At the moment this is going to be
a separate triptych. That is
the paintings should go together
and ideally would be hung in a row
touching, but as long as they are
displayed at the same height they
will read as a triptych.)

Writers can take years to complete a novel. A major
work takes time, thought, space, and has to fit around
raising children, parents, the work that supports it,
and life. In art the same phenomenon happens. But
in art it's the mega idea, that sometimes has to quiet
down, just so art can happen. What do I mean?

I mean that it isn't practical for most of us to find the
time or money to produce the Sistine Chapel. But
painters want to paint. Lately my dreams have been
filled with images so magical, and fantastic, that when
I wake up I am overwhelmed with how amazingly
cool those images are. I would like to translate them
to canvas -- but some of them would take years to
produce, and there are shows on the horizon. So
I have to trim the cool. When I was writing for
magazines, a common piece of advice to writers was
to kill your darlings. That meant that the sentence
which will probably ruin your article, is the one you
love the most. It meant be willing to edit.
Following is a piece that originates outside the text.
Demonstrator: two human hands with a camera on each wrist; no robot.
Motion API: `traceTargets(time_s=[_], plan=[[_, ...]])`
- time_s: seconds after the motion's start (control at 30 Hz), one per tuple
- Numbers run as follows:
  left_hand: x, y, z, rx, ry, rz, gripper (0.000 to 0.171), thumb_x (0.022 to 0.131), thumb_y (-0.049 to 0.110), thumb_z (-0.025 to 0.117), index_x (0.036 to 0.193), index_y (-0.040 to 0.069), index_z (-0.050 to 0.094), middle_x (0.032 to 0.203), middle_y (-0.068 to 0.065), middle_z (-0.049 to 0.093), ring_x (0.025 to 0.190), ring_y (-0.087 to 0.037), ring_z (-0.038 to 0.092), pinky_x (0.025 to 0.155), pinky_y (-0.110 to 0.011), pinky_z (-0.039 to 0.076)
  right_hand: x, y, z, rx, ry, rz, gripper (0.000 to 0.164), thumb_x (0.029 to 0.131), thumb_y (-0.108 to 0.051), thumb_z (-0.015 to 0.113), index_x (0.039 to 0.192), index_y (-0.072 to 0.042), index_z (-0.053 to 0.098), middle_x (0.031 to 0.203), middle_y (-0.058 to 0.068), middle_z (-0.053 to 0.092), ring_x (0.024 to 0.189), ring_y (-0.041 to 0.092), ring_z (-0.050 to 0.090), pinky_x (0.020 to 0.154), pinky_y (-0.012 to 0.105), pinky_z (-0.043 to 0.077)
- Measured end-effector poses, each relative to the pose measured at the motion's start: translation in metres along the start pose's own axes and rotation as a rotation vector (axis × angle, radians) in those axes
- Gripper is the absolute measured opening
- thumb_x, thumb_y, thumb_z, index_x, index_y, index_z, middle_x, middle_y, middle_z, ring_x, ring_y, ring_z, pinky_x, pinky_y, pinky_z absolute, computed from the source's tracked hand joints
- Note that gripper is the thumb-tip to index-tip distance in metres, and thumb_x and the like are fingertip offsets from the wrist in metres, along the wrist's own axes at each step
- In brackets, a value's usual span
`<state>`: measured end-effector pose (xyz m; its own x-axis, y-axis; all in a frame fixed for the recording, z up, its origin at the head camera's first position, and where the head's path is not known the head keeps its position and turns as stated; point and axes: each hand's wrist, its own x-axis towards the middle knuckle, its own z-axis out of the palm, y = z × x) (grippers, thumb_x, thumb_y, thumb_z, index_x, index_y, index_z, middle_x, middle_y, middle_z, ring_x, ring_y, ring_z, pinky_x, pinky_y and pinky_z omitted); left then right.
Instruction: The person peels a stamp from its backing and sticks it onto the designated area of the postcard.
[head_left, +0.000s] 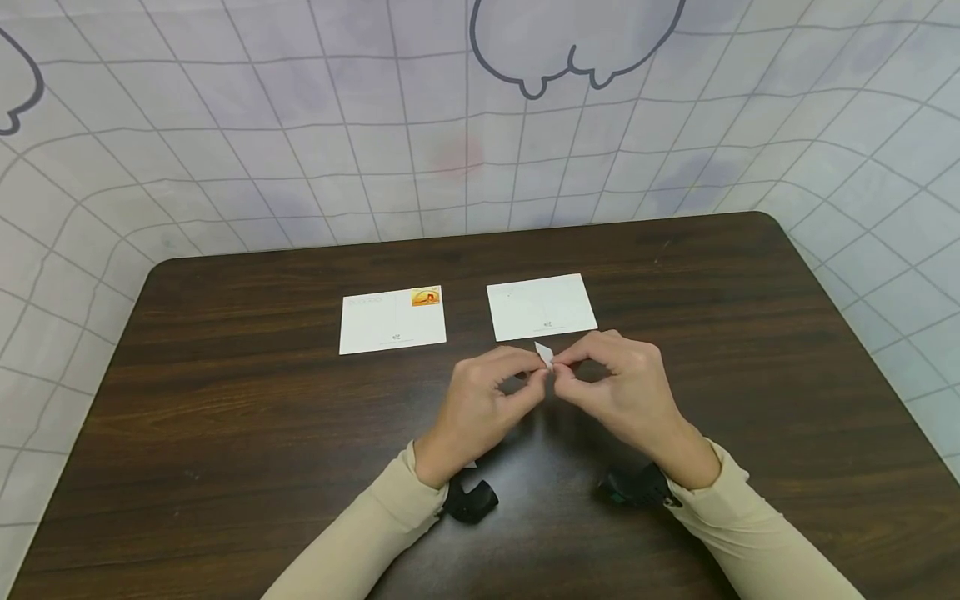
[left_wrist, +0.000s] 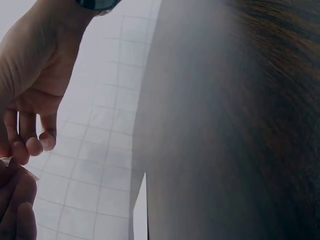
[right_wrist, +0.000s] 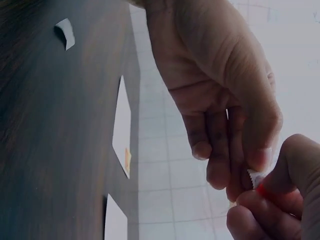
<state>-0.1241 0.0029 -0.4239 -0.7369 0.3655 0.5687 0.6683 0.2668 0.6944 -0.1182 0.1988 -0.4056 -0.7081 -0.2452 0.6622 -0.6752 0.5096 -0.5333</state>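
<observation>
Above the table, my left hand (head_left: 480,404) and right hand (head_left: 633,396) meet fingertip to fingertip. Between them is a small white postage stamp (head_left: 544,353), pinched by thumb and forefinger on each side. In the right wrist view the stamp (right_wrist: 254,177) shows a toothed edge and a bit of red; the fingers cover most of it. Just beyond the hands lies a white postcard (head_left: 542,308) with small print at its lower edge. To its left, another postcard (head_left: 392,323) bears an orange-yellow stamp (head_left: 425,296) in its top right corner.
A small curled white paper scrap (right_wrist: 66,34) lies on the dark wooden table (head_left: 225,400), mostly hidden by the left wrist in the head view. Black wrist devices hang under both cuffs. A white gridded cloth (head_left: 450,150) rises behind the table's far edge.
</observation>
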Motion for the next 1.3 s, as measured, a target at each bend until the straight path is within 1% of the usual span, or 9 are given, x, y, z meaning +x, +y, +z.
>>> traceTargets(time_s=[0.17,0.33,0.53,0.63,0.77,0.97,1.1,1.2,1.3], plan=[[0.0004,0.0005,-0.0009,0.004,0.004,-0.012,0.009,0.094,0.002,0.069,0.093,0.004,0.078,0.091,-0.007,0.079,0.081,-0.014,0.072,0.072,-0.036,0.063,0.0002,0.0009,-0.0001,-0.005,-0.003,-0.013,0.02,0.073,0.005,0.077,0.083,-0.012,0.081,0.073,-0.003,0.076,0.064,0.013,0.066,0.061,0.018,0.047],[0.0003,0.0013,-0.0015,0.024,-0.009,-0.049,0.009,0.097,0.006,0.068,0.095,0.005,0.077,0.09,-0.005,0.077,0.079,-0.012,0.069,0.069,-0.033,0.061,-0.0003,0.001,0.0001,-0.022,-0.011,-0.014,0.018,0.074,0.003,0.078,0.084,-0.012,0.081,0.073,-0.003,0.076,0.067,0.01,0.066,0.063,0.019,0.049],[-0.0007,0.0009,-0.0004,0.041,-0.019,-0.077,0.01,0.097,0.007,0.068,0.097,0.005,0.077,0.092,-0.006,0.078,0.08,-0.013,0.069,0.065,-0.035,0.06,0.0002,0.0011,0.0023,-0.074,0.01,-0.091,0.02,0.071,0.007,0.077,0.082,-0.01,0.08,0.07,-0.003,0.075,0.066,0.011,0.063,0.062,0.022,0.051],[-0.0008,0.0011,-0.0007,0.043,-0.024,-0.089,0.01,0.098,0.008,0.068,0.098,0.005,0.077,0.093,-0.007,0.078,0.08,-0.013,0.069,0.064,-0.034,0.059,0.001,0.0015,0.002,-0.066,0.014,-0.105,0.021,0.071,0.008,0.077,0.082,-0.01,0.08,0.069,-0.003,0.074,0.065,0.011,0.063,0.062,0.022,0.051],[-0.0003,0.001,-0.0014,0.033,-0.03,-0.108,0.012,0.098,0.009,0.067,0.099,0.005,0.078,0.093,-0.006,0.078,0.079,-0.013,0.068,0.063,-0.036,0.059,0.0016,0.0017,0.0005,-0.049,-0.003,-0.109,0.022,0.071,0.007,0.078,0.084,-0.01,0.081,0.071,-0.003,0.075,0.066,0.011,0.065,0.064,0.024,0.052],[-0.0002,0.0007,-0.0014,0.027,-0.039,-0.126,0.013,0.099,0.01,0.066,0.1,0.006,0.078,0.093,-0.005,0.077,0.079,-0.012,0.067,0.062,-0.038,0.058,0.0011,0.002,0.0006,-0.062,-0.005,-0.12,0.022,0.071,0.008,0.077,0.085,-0.009,0.081,0.071,-0.003,0.075,0.066,0.011,0.065,0.063,0.024,0.052],[0.0001,0.0006,-0.0015,0.031,-0.038,-0.125,0.013,0.099,0.011,0.066,0.1,0.006,0.078,0.093,-0.006,0.077,0.078,-0.012,0.067,0.061,-0.035,0.058,0.0007,0.0029,0.001,-0.094,-0.013,-0.135,0.021,0.072,0.008,0.076,0.085,-0.009,0.081,0.071,-0.003,0.075,0.066,0.011,0.064,0.062,0.025,0.051],[0.0,-0.0002,-0.0012,0.035,-0.032,-0.121,0.013,0.099,0.01,0.066,0.1,0.006,0.078,0.092,-0.006,0.077,0.078,-0.012,0.067,0.06,-0.031,0.057,0.001,0.0036,0.0013,-0.12,-0.023,-0.15,0.02,0.073,0.007,0.076,0.085,-0.009,0.08,0.071,-0.003,0.075,0.066,0.012,0.064,0.062,0.026,0.051],[-0.0001,-0.0011,-0.0009,0.036,-0.03,-0.118,0.013,0.099,0.01,0.065,0.099,0.006,0.077,0.091,-0.005,0.077,0.077,-0.011,0.066,0.06,-0.029,0.056,0.0015,0.004,0.0014,-0.128,-0.027,-0.164,0.019,0.074,0.007,0.076,0.085,-0.008,0.079,0.072,-0.002,0.075,0.066,0.012,0.064,0.062,0.028,0.052]])
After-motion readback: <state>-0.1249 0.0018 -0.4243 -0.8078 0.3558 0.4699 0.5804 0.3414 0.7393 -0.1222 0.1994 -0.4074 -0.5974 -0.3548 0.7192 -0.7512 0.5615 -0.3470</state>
In art this is also true. But today I had a supremely
comforting thought about all of this. I said to myself --
self I said, you can paint those images from your
mind that will require more time than you've got
right now, and you will...later. Telling an artist
later, even when that artist is you, is about as easy
as telling a two year old later. We are right now
people. Not that we don't have patience, we have
a ton of it. We always have to wait for paint to dry,
images to evolve, models to have a day for an
appointment, money to come in for paint and
brushes -- we know how to be patient. But we don't
love that patience, and we are like dogs on a too short
leash at the edge of a beautiful green and grassy
park, when we've got an idea festering.

Still the idea of future possibility put my patience
into gear. I guess I'm the dog who got the cookie.
It's been a wonderful day, and I want to paint
now. So I'll tell you all about it...later.

Have a trimming-the-cool day.

2 comments:

  1. Hi Barbara,

    I think this is an interesting series you are working on and I can hardly wait to see them all together (hopefully you will be able to post a photo of them as a triptych.

    I love the pics of your kitchen garden... what a joyous looking home you have.

    Nicki
    XO

    ReplyDelete
  2. Hi Nicki,

    Thanks so much. It is a secret protest against our treatment of the world's water. But it will remain totally secret. I will post them as a triptych when they're done, and they work together.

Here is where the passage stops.